Department of Physiology, Georgia Regents University, Augusta, GA 30912, USA.
Am J Physiol Heart Circ Physiol. 2013 Aug 1;305(3):H344-53. doi: 10.1152/ajpheart.00952.2012. Epub 2013 May 24.
A contributing factor to increased peripheral resistance seen during hypertension is an increased production of endothelium-derived contractile factors (EDCFs). The main EDCFs are vasoconstrictor prostanoids, metabolites of arachidonic acid (AA) produced by Ca(2+)-dependent cytosolic phospholipase A2 (cPLA2) following phosphorylation (at Ser(505)) mediated by extracellular signal-regulated kinase (ERK1/2) and cyclooxygenase (COX) activations. Although endoplasmic reticulum (ER) stress has been shown to contribute to pathophysiological alterations in cardiovascular diseases, the relationship between ER stress and EDCF-mediated responses remains unclear. We tested the hypothesis that ER stress plays a role in EDCF-mediated responses via activation of the cPLA2/COX pathway in the aorta of the spontaneously hypertensive rat (SHR). Male SHR and Wistar-Kyoto rats (WKY) were treated with ER stress inhibitor, tauroursodeoxycholic acid or 4-phenlybutyric acid (TUDCA or PBA, respectively, 100 mg·kg(-1)·day(-1) ip) or PBS (control, 300 μl/day ip) for 1 wk. There was a decrease in systolic blood pressure in SHR treated with TUDCA or PBA compared with control SHR (176 ± 3 or 181 ± 5, respectively vs. 200 ± 2 mmHg). In the SHR, treatment with TUDCA or PBA normalized aortic (vs. control SHR) 1) contractions to acetylcholine (ACh), AA, and tert-butyl hydroperoxide, 2) ACh-stimulated releases of prostanoids (thromboxane A2, PGF2α, and prostacyclin), 3) expression of COX-1, 4) phosphorylation of cPLA2 and ERK1/2, and 5) production of H2O2. Our findings demonstrate a novel interplay between ER stress and EDCF-mediated responses in the aorta of the SHR. Moreover, ER stress inhibition normalizes such responses by suppressing the cPLA2/COX pathway.

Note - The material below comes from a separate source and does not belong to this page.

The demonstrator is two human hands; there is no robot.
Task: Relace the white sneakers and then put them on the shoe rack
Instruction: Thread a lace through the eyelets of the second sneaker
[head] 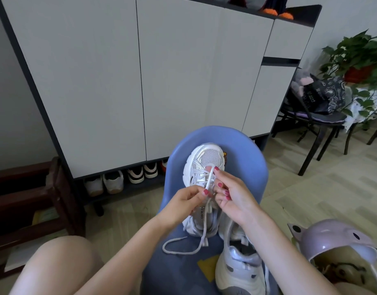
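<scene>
Landmark: blue chair (243, 141), seat facing camera, back toward the cabinet (140, 81).

White sneaker (204, 165) lies on the chair seat, toe pointing at the chair back, toe close to the seat's far rim. Second sneaker (240, 271) sits on the near part of the seat, just right of the first one's heel, partly over the seat's near-right edge.

Left hand (183, 206) pinches the white lace (208, 182) between thumb and fingertips above the tongue. Right hand (232, 199) has fingers curled at the eyelets, pinching lace strands on the right side. Loose lace tail loops on the seat in front of the heel.

Open room: bare seat left of the sneaker and around the toe; floor (311, 199) right of the chair is clear up to the black chair (315, 128). Lilac helmet (340, 243) sits near-right of the blue chair, close to the right forearm.

Behind the chair: cabinet with closed pale doors, open bottom shelf with several pairs of shoes (123, 179). Dark wooden rack (45, 199) left of the chair. Potted plant (357, 58) far right, beyond a patterned bag (323, 94) on the black chair.

Hard to see: eyelets under the fingers are covered; second sneaker's toe is cut off by the bottom edge; items on the cabinet top are cropped.
</scene>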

导致高血压患者外周阻力增加的一个因素是内皮衍生收缩因子(EDCFs)的产生增加。主要的 EDCFs 是血管收缩前列腺素,是花生四烯酸(AA)的代谢产物,由细胞溶质磷脂酶 A2(cPLA2)产生,该酶通过细胞外信号调节激酶(ERK1/2)和环氧化酶(COX)的磷酸化(Ser(505))激活。尽管内质网(ER)应激已被证明有助于心血管疾病的病理生理改变,但 ER 应激与 EDCF 介导的反应之间的关系尚不清楚。我们通过检测内质网应激抑制剂牛磺熊脱氧胆酸(TUDCA)或 4-苯丁酸(PBA)对自发性高血压大鼠(SHR)主动脉中 cPLA2/COX 通路的激活,来检验 ER 应激在 EDCF 介导的反应中发挥作用的假说。雄性 SHR 和 Wistar-Kyoto 大鼠(WKY)分别用 ER 应激抑制剂 TUDCA 或 PBA(分别为 100mg·kg(-1)·天(-1)ip)或 PBS(对照组,300μl/天 ip)处理 1 周。与对照组 SHR(176±3 或 181±5mmHg)相比,用 TUDCA 或 PBA 处理的 SHR 的收缩压降低(200±2mmHg)。在 SHR 中,TUDCA 或 PBA 处理使主动脉 1)对乙酰胆碱(ACh)、AA 和叔丁基过氧化物的收缩反应正常化,2)ACh 刺激的前列腺素(血栓素 A2、PGF2α 和前列环素)释放正常化,3)COX-1 的表达正常化,4)cPLA2 和 ERK1/2 的磷酸化正常化,以及 5)H2O2 的产生正常化。我们的发现表明,内质网应激和 SHR 主动脉中 EDCF 介导的反应之间存在新的相互作用。此外,通过抑制 cPLA2/COX 通路,内质网应激抑制可使这些反应正常化。